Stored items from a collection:

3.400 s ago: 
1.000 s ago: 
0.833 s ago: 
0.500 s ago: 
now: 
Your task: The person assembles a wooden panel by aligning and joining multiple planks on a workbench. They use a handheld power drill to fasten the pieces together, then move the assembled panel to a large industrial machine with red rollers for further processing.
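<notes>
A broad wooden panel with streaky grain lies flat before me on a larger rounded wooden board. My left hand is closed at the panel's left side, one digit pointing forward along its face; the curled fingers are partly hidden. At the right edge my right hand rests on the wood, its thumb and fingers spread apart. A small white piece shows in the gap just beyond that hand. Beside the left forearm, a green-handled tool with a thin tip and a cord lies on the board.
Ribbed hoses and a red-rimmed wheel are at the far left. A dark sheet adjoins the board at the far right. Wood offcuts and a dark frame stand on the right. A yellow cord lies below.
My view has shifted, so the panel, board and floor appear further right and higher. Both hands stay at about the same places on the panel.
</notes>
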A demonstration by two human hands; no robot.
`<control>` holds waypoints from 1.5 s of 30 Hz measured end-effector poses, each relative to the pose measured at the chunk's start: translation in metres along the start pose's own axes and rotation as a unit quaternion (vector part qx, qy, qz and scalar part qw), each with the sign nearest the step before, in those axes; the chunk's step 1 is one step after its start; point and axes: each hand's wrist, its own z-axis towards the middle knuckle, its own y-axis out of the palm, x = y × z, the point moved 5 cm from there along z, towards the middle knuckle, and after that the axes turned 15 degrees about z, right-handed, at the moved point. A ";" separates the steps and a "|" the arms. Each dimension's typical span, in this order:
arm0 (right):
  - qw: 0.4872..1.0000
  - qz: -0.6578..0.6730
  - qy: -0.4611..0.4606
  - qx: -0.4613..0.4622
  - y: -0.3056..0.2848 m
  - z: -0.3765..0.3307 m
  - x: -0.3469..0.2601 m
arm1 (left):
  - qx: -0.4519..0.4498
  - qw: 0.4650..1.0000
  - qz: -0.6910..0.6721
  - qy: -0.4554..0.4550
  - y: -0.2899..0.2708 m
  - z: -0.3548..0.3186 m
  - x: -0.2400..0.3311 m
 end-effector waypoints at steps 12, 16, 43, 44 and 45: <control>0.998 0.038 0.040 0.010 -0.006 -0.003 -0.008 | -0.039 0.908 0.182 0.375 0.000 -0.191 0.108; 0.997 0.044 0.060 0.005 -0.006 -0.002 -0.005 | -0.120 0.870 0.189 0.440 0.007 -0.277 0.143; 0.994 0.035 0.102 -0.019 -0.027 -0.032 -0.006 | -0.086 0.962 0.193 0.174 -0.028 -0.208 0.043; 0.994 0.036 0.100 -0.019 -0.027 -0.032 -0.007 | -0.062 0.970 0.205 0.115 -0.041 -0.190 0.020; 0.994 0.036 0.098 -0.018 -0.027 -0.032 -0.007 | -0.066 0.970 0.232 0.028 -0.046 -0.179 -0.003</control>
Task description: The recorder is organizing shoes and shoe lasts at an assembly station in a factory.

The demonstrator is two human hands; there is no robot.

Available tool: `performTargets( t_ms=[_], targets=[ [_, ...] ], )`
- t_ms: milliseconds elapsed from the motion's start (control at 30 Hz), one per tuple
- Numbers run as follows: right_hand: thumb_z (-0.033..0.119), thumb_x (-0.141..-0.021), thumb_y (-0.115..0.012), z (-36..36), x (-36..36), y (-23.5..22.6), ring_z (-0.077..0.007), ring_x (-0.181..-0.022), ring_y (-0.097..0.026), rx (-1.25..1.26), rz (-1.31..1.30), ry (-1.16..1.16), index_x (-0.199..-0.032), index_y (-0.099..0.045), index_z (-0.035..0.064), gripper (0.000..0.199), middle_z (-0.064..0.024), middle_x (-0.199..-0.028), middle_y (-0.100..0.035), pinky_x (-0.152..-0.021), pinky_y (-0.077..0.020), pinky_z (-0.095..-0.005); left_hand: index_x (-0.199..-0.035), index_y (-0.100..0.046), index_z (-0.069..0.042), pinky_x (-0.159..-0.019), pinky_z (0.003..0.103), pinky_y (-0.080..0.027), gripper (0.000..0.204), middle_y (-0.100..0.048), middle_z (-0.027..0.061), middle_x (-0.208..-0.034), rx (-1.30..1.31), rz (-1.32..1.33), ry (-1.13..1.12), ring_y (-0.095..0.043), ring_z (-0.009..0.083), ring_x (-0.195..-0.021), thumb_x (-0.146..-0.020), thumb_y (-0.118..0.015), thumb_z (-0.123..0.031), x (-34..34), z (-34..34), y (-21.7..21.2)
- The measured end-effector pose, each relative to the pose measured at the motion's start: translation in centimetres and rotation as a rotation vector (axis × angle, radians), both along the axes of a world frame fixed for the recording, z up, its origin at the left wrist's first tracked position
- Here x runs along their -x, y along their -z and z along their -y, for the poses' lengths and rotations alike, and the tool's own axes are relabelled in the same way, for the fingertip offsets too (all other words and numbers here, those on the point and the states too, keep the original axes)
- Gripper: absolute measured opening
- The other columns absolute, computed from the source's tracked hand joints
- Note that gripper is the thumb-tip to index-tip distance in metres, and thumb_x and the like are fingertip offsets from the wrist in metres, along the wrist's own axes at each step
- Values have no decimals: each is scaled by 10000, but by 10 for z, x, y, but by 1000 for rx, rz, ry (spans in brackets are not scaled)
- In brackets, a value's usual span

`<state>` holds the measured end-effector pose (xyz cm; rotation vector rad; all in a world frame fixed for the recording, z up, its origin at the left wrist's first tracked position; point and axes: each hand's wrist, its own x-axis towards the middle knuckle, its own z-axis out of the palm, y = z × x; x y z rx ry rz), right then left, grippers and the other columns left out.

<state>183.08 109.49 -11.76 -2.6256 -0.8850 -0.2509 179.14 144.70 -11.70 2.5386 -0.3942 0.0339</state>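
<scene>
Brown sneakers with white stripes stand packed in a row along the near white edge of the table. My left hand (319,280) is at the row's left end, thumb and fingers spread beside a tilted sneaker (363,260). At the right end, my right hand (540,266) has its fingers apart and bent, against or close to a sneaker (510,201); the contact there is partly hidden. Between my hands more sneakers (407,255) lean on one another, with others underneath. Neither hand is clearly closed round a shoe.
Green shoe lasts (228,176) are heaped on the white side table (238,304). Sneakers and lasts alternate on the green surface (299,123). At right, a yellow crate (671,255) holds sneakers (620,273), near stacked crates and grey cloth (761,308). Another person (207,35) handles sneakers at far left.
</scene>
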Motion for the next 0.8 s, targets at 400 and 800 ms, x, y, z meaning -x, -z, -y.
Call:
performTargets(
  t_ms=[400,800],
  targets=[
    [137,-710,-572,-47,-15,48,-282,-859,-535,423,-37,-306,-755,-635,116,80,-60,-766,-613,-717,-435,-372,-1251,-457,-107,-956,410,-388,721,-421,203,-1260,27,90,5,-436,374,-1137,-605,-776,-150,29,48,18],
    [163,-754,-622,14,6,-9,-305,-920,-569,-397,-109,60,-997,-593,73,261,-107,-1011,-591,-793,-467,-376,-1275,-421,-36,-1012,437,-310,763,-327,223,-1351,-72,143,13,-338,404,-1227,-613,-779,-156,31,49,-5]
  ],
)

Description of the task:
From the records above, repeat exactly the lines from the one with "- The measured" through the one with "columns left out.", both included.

Exercise output:
- The measured end-effector pose, each relative to the pose measured at the motion's start: translation in centimetres and rotation as a rotation vector (axis × angle, radians), both along the axes of a world frame fixed for the recording, z up, its origin at the left wrist's first tracked position
- Here x runs along their -x, y along their -z and z along their -y, for the poses' lengths and rotations alike, and the tool's own axes are relabelled in the same way, for the fingertip offsets too (all other words and numbers here, those on the point and the states too, keep the original axes)
- Gripper: absolute measured opening
- The other columns absolute, computed from the source's tracked hand joints
- Note that gripper is the thumb-tip to index-tip distance in metres, and thumb_x and the like are fingertip offsets from the wrist in metres, along the wrist's own axes at each step
- Values have no decimals: each is scaled by 10000, but by 10 for z, x, y, but by 1000 for rx, rz, ry (spans in brackets are not scaled)
- In brackets, a value's usual span

`<state>` holds the measured end-effector pose (xyz cm; rotation vector rad; all in a world frame fixed for the recording, z up, its origin at the left wrist's first tracked position; point and axes: each hand's wrist, its own x-axis towards the middle knuckle, its own z-axis out of the palm, y = z × x; x y z rx ry rz), right then left, grippers and the other columns left out.

Above is the complete output.